What you have to do: For each line below that holds the string "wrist", add one to a tally; report that tally alone.

Data section:
▬▬▬▬▬▬

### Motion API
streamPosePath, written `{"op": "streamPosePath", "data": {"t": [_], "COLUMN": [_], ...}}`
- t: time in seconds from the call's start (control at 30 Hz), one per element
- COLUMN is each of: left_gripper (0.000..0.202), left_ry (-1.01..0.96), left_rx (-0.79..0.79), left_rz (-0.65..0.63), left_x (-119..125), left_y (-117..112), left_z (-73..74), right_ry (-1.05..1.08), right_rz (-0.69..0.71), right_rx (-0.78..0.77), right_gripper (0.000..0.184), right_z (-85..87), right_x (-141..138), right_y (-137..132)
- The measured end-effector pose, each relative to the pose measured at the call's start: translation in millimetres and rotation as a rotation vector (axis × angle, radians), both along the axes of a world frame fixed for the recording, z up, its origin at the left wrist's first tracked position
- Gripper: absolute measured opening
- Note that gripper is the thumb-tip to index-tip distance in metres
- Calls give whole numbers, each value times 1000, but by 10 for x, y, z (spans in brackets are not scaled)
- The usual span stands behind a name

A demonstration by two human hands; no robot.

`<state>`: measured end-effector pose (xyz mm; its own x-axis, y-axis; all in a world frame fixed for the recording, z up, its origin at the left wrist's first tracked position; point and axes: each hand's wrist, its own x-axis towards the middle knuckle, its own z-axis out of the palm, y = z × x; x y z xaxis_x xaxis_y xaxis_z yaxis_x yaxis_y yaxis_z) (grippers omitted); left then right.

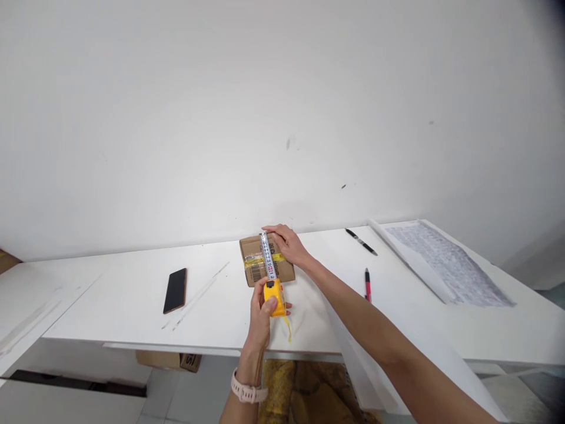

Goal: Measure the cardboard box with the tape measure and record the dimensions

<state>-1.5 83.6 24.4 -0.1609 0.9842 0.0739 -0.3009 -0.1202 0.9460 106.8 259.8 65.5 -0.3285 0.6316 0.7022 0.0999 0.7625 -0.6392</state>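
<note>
Closest in, grips yellow tape measure (274, 297) tight with left hand (261, 312), just in front of cardboard box (248, 249). Pins tape end on box's far edge with right hand (286, 242), fingers bent over it. Keeps box mid table (132, 306), black phone (175, 290) off to its left.

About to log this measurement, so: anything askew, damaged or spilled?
Nothing spilled or broken. The cardboard box lies slightly skewed to the table edge, and the printed sheet curls up along its left edge.

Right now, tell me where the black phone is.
In the head view, the black phone lies flat on the white table, left of the cardboard box.
</note>
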Motion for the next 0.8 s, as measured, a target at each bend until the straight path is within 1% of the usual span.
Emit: {"op": "streamPosePath", "data": {"t": [0.17,0.27,0.4,0.57,0.8], "left_gripper": [63,66,64,64,63], "left_ry": [-8,35,129,172,179], "left_rx": [-14,-24,-48,-101,-60], "left_rz": [-3,-21,-49,-51,-93], "left_x": [6,-13,-46,-89,-117], "left_y": [0,-4,-46,-86,-33], "left_z": [-32,-62,-133,-226,-256], "right_ry": [-72,-89,-92,-116,-102], "right_rz": [-18,-36,-55,-59,-54], "right_rx": [73,91,79,56,53], "right_gripper": [41,44,45,47,44], "right_z": [-52,-80,-90,-81,-78], "right_x": [-4,-10,-19,-18,-13], "right_y": [68,104,142,180,192]}}
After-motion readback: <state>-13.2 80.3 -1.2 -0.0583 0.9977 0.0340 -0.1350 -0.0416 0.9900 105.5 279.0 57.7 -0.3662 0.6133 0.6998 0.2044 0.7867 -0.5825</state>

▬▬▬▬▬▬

Result below: 2